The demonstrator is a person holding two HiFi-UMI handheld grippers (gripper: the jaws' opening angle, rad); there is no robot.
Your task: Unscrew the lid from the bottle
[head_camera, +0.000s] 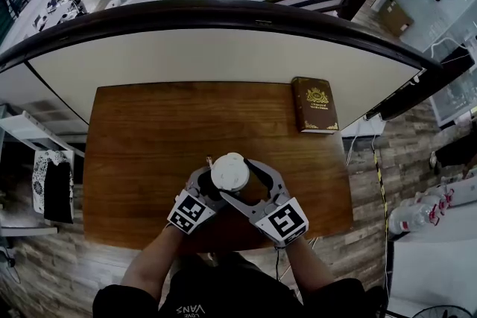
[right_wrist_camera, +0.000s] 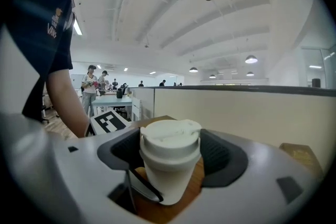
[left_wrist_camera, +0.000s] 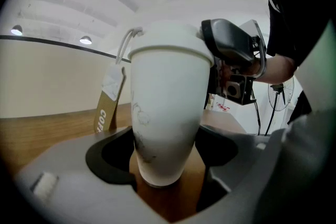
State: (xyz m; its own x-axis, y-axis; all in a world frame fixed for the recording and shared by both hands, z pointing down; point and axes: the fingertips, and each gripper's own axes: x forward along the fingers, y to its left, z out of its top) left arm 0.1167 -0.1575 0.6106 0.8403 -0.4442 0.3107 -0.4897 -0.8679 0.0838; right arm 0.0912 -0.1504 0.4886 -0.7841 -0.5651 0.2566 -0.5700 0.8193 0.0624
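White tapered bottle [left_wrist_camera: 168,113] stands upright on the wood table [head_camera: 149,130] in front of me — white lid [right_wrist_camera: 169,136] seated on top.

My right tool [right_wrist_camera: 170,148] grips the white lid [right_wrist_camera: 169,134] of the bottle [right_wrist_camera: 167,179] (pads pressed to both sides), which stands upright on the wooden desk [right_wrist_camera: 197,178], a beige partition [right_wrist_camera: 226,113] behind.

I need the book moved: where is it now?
In the head view the book lies at the far right corner of the table, apart from the bottle.
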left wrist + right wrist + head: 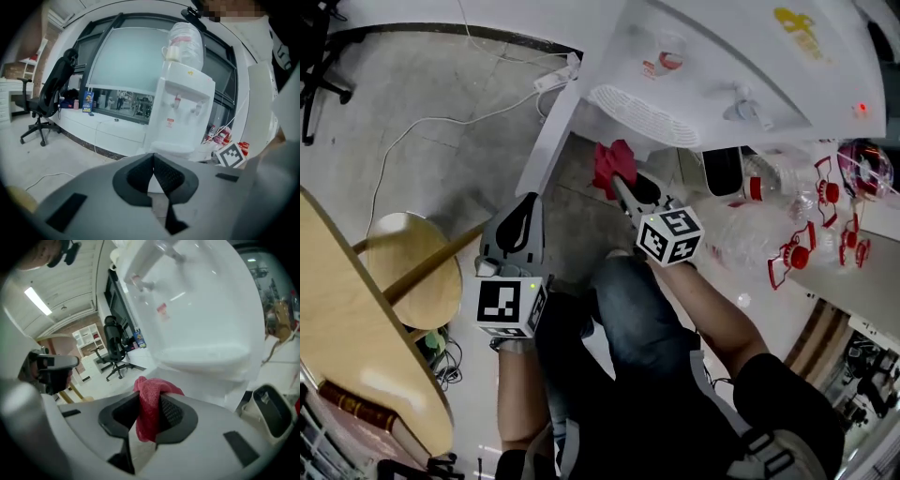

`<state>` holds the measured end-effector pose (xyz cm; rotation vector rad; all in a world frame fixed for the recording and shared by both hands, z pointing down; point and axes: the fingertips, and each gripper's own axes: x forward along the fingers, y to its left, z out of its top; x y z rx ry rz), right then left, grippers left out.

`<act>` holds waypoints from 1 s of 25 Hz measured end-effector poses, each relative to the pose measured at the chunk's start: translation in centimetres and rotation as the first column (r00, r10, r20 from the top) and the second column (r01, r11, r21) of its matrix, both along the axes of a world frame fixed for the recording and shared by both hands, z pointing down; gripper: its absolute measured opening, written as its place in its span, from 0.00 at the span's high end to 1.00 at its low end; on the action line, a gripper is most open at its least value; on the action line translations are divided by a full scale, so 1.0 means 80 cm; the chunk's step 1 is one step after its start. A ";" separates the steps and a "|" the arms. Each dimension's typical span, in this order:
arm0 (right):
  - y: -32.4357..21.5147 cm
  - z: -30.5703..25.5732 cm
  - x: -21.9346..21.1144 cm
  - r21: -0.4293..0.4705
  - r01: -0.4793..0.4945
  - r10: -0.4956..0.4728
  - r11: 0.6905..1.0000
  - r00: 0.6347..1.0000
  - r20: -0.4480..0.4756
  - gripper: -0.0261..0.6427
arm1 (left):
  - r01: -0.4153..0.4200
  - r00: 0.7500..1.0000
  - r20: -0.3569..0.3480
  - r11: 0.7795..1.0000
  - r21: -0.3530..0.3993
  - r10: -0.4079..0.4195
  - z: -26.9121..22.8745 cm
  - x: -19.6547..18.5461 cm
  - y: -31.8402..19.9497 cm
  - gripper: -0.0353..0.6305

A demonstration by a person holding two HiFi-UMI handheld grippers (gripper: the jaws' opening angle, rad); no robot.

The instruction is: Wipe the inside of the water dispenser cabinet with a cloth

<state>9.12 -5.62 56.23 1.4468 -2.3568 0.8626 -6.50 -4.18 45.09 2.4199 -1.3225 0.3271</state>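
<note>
The white water dispenser (712, 75) stands ahead of me, with its lower cabinet door (551, 136) swung open to the left. My right gripper (623, 185) is shut on a red cloth (614, 167), held just in front of the cabinet opening below the drip tray. In the right gripper view the cloth (149, 404) is bunched between the pads and hangs out past them. My left gripper (528, 202) sits lower left, beside the door's edge, shut with nothing in it. In the left gripper view its jaws (153, 159) meet, and the dispenser (180, 112) rises beyond them.
A round wooden stool (417, 272) and a wooden tabletop (356, 347) lie at the left. A power strip with its cable (553, 80) lies on the floor by the door. Clear bottles and red-and-white items (797, 248) crowd the right. An office chair (49, 98) stands far left.
</note>
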 end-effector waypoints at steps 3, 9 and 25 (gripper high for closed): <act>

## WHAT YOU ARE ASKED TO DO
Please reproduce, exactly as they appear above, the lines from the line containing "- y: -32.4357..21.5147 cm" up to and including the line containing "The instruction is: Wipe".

## PROBLEM SOLUTION
  - y: -32.4357..21.5147 cm
  - z: -30.5703..25.5732 cm
  - x: -21.9346..21.1144 cm
  - r21: -0.4293..0.4705
  - r01: -0.4793..0.4945
  - r10: -0.4956..0.4728
  - r11: 0.6905..1.0000
  - r00: 0.6347..1.0000
  - r20: -0.4480..0.4756
  - gripper: -0.0261..0.6427
arm1 (left):
  - r01: -0.4153..0.4200
  - r00: 0.7500..1.0000
  - r20: -0.3569..0.3480
  - r11: 0.7795..1.0000
  - r21: -0.3530..0.3993
  - r10: -0.4079..0.4195
  - z: -26.9121..22.8745 cm
  - x: -19.6547..18.5461 cm
  - y: -31.8402..19.9497 cm
  - gripper: -0.0353..0.6305

A demonstration by a person holding two HiFi-UMI handheld grippers (gripper: the jaws' opening angle, rad); no robot.

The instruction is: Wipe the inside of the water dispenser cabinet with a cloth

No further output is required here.